Completing the scenario¶

To finish the scenario, we are going to do the following:

Create a new function that will have as trigger the Blob Storage file creation
Send automated emails with the URLs from the questions

Let’s go.

Tip

The repository containing all the scripts and solutions to this tutorial can be found at https://github.com/trallard/pycon2020-azure-functions.

👉🏼 The code for this section is in https://github.com/trallard/pycon2020-azure-functions/tree/master/solutions/03-full-pipeline

1. Create your new function¶

Creating a new function in an existing functions project is very similar to the process we followed in section Your first Azure function.

Inside the same VS Code workspace we have been using until now:

Click on the Azure extension on the sidebar.
In the Azure functions, section click on the Create function icon.
Select the Azure Blob storage trigger and AzureWebJobsStorage.
Finally provide the blob path to be monitored: functionblob/{name}.csv.

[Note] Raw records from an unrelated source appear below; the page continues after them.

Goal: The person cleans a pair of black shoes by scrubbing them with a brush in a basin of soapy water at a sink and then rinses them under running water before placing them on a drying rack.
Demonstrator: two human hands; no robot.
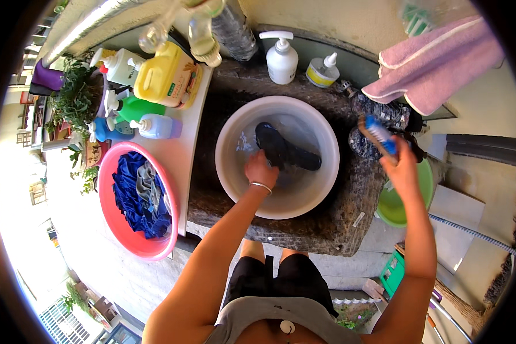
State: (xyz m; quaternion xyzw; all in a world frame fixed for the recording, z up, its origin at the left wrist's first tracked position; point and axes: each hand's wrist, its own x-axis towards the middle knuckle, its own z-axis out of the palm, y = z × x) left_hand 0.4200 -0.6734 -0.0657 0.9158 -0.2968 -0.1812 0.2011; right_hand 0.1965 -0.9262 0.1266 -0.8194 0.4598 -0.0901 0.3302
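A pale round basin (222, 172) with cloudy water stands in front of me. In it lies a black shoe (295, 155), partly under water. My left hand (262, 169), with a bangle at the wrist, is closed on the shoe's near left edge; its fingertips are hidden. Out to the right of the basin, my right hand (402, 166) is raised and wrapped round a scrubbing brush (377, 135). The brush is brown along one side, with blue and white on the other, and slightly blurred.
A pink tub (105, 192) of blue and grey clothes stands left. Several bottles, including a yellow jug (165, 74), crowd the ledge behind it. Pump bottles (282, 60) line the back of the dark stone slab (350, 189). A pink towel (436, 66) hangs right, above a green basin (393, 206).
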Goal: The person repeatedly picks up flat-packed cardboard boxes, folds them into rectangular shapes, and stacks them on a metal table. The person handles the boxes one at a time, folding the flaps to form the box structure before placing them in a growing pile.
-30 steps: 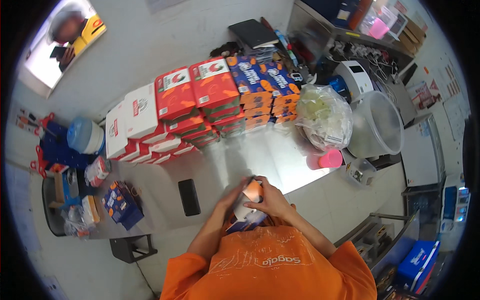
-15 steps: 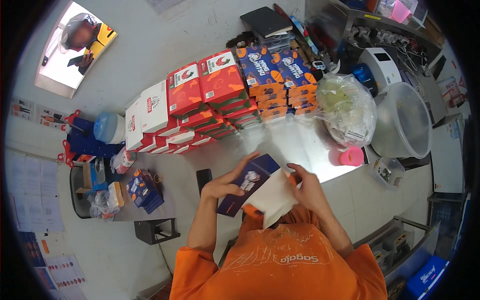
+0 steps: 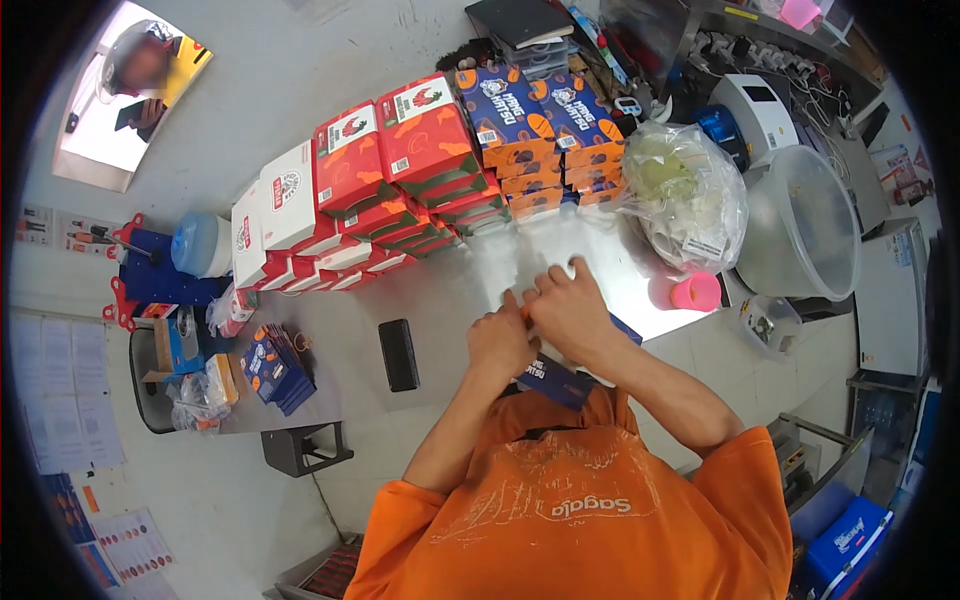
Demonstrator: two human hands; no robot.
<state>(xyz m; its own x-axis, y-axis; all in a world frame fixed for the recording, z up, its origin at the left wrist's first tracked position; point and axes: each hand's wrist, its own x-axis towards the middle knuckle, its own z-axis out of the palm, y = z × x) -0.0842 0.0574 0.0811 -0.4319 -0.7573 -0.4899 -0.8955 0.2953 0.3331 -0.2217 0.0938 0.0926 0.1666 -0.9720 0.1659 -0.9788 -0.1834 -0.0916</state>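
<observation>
Close to my body is a dark blue and orange cardboard food box (image 3: 556, 381), largely covered by my hands and forearms. Curled fingers of my left hand (image 3: 500, 342) grip its far left part. Beside it, my right hand (image 3: 568, 312) is closed on the far edge, with a bit of orange card showing between the two hands. How the flaps sit under the fingers is hidden. A black phone (image 3: 399, 355) lies on the steel table (image 3: 440, 300) to the left of my left hand.
Stacked red and white boxes (image 3: 345, 185) and blue-orange boxes (image 3: 510, 125) line the table's back. Flat blue cartons (image 3: 277, 368) lie left. At right stand a clear plastic bag (image 3: 685, 200), a pink cup (image 3: 697, 291) and a large tub (image 3: 805, 225). A helmeted person (image 3: 140, 75) shows through the opening.
The box has turned and come down closer to my body, its pale inside now out of sight. Both hands have drawn together at its far edge. The phone is now fully uncovered.
</observation>
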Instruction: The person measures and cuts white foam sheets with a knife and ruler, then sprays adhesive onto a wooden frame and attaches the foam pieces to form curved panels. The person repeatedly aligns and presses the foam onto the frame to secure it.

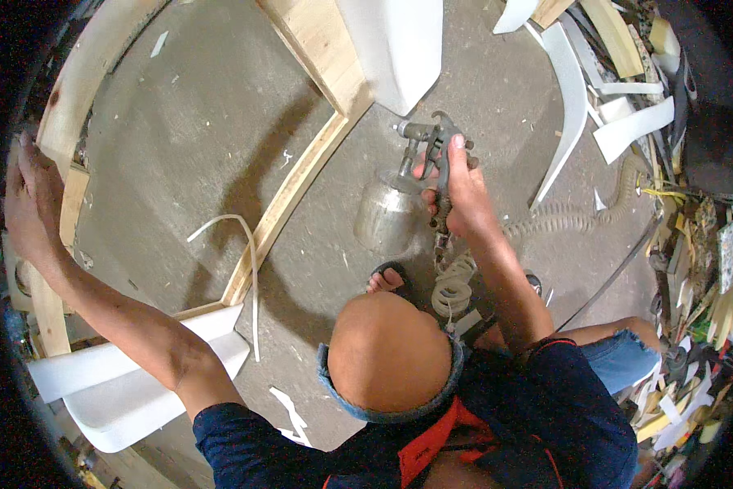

As before, I am going to rename the scriptFile to blob_manipulation.py to keep my workspace tidy.

Note

Here we are filtering by file extension and path functionblob/{name}.csv. For more patterns, check the Blob name patterns docs.

2. Add bindings¶

We need to create two more output bindings:

SendGrid: to send an email with the report
Azure Blob Storage: to save the output of the functions

Blob Storage¶

Attach a Blob storage binding. We are going to follow the same process as in section 2. Attach Blob binding. Follow this similar configuration:

{
"type": "blob",
"direction": "out",
"name": "outputBlob",
"path": "functionblob/{name}_tag_plot.png",
"connection": "AzureWebJobsStorage"
}

SendGrid by Twilio¶

Head to portal.azure.com. On the left sidebar click on + Create a resource. Then on the Search Bar Type SendGrid.
Click on the Create button.
Fill the details in the create form - make sure to select the same resource group we have been using. As an Azure customer, you get 25000 emails free per month. Once completed, click on Review + Create ** and **Create.
You will a progress bar on top of your screen, click on it and wait for your deployment to complete. Once completed, click on Go to resource.
Click on the Manage tab.
You will be redirected to your SendGrid dashboard. Once there click on Settings > API Keys > Create API Key.
In the next screen give your key a name, select Full Access and then Create & view.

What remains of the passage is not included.